3. При очередном перекате вперед зависните в переднем положении, опустите ноги на пол, еще раз вытяните тело руками и сядьте на пятки, при этом переместив руки на ребра стоп. Без задержки продолжайте движения выгибания-прогибания в более жесткой форме. Вдох: выталкивание таза вперед с отведением головы назад («верблюд»). Выдох: поставьте голову на пол перед / между коленями и поднимите таз вверх, накатываясь всем телом вперед («зайчьи уши»). Продолжайте в своем естественном ритме.
Фото 5 (a-b). Выгибание – прогибание
Фото 6 (a-b). Потягивания «собаки»
Фото 7 (a-b). «Верблюд» / «заяц»
Последнее положение может послужит переходом в Халасану. Переставьте ладони возле головы и усиливайте накат, перенося при этом весь вес тела на руки, пока он не переместится на плечи, а стопы все еще останутся на полу.
Фото 8 (a-b). Два способа входа в Халасану
Данная часть комплекса состоит из классической триады асан, основанных на положении стойки на плечах, с добавлением вариаций и необходимых контр-поз. К ним относятся Халасана («плуг»), Сарвангасана («свечка» или «березка»), Випарита-Карани-Мудра. Каждую перевернутую асану следует выполнять в состоянии интровертности.
Сама последовательность трех стоек на плечах взята с учетом угла переворота. Мы начинаем с самой закрытой позиции Халасаны с ногами за спиной (которая полностью перекрывает горло), далее проходим через среднюю позу Сарвангасаны с ногами вертикально вверх и завершаем наклонной и наиболее открытой позой Випарита-Карани (где туловище под наклоном и горловой замок снимается). Однако степень интровертности только повышается, ведь в таком порядке усиливается способность крови и энергии достигать головы непосредственно и собираться в ней.

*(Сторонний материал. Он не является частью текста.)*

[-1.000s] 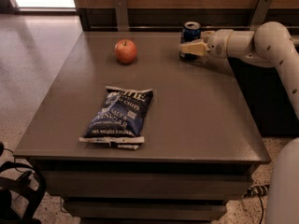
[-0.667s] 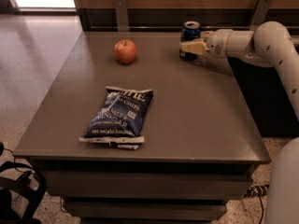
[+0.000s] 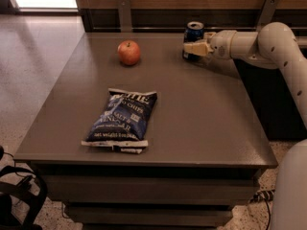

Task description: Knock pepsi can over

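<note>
The pepsi can [image 3: 194, 33] stands upright near the far right edge of the grey table [image 3: 201, 114]. It is dark blue with a silver top. My gripper [image 3: 193, 48] reaches in from the right on a white arm, level with the can's lower half and partly in front of it. It looks in contact with the can or very close to it.
A red apple [image 3: 129, 52] sits at the far middle of the table. A flat dark blue chip bag [image 3: 122, 120] lies nearer the front left. A wooden wall with metal brackets [image 3: 124, 11] runs behind the table. A dark object [image 3: 14, 195] stands on the floor at the lower left.
The gripper has edged slightly closer to the can. The can stands upright as before.
</note>
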`<state>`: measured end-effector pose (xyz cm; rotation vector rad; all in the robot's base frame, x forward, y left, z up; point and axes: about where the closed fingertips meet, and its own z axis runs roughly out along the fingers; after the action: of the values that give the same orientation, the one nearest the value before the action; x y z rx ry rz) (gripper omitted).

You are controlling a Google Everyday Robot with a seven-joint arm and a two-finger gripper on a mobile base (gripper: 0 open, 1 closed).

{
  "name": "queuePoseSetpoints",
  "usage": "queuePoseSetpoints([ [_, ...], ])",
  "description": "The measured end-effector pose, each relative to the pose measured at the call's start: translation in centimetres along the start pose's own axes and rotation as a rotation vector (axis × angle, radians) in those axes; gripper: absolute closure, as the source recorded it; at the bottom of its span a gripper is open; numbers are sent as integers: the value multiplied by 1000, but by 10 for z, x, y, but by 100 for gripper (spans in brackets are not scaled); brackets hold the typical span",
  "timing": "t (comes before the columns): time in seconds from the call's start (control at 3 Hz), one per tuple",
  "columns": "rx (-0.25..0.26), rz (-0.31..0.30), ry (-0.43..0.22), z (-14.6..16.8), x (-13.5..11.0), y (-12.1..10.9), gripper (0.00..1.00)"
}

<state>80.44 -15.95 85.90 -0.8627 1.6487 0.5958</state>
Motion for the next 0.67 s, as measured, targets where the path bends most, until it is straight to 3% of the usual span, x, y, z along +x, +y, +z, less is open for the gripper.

1. Халасана . Прежде всего проверьте замкнутый обхем сознания, распределенный по сфере вокруг тела. Чтобы расширить пространство, можно сделать несколько подъемов и опусканий ног, соотнося их с вдохом на раскрытии и выдохом при закрытии. Затем проработайте боковые стороны, опуская ноги влево-вправо из подъема, а потом переступая ногами по полу. Зафиксировав позу с широко разведенными ногами, опустите колени на пол возле головы и сожмите уши голенями. Это самая компактная из перевернутых позиций, и ее имеет смысл прорабатывать в статике как можно дольше. Инверсия и интровертность доведены здесь до своего предела. Не забывайте полностью расслаблять тело для полного углубления позы.
Фото 9 (a-b). Халасана: вверх / вниз
Фото 10 (a-b). Халасана: влево / вправо
Фото 11 (a-b). Халасана: раскрытие / закрытие
2. Сарвангасана . Это срединная и центральная поза в первой части комплекса. Переведите руки за спину и сомкните в замок. Оттолкнитесь плечами от пола, выпрямляя все тело вверх (тянутся пятки, а не носки). Обычно ее разучивают с поддержкой ладонями под лопатки. Поработайте с открытым и закрытым положениями ног, разводя их в стороны и снова соединяя (можно также стопами, согнув в коленях). Зафиксируйте открытое положение и опишите несколько кругов за счет скручивани туловища и вращения ног. Сведите ноги вместе и вытяните руки вверх, балансируя на плечах.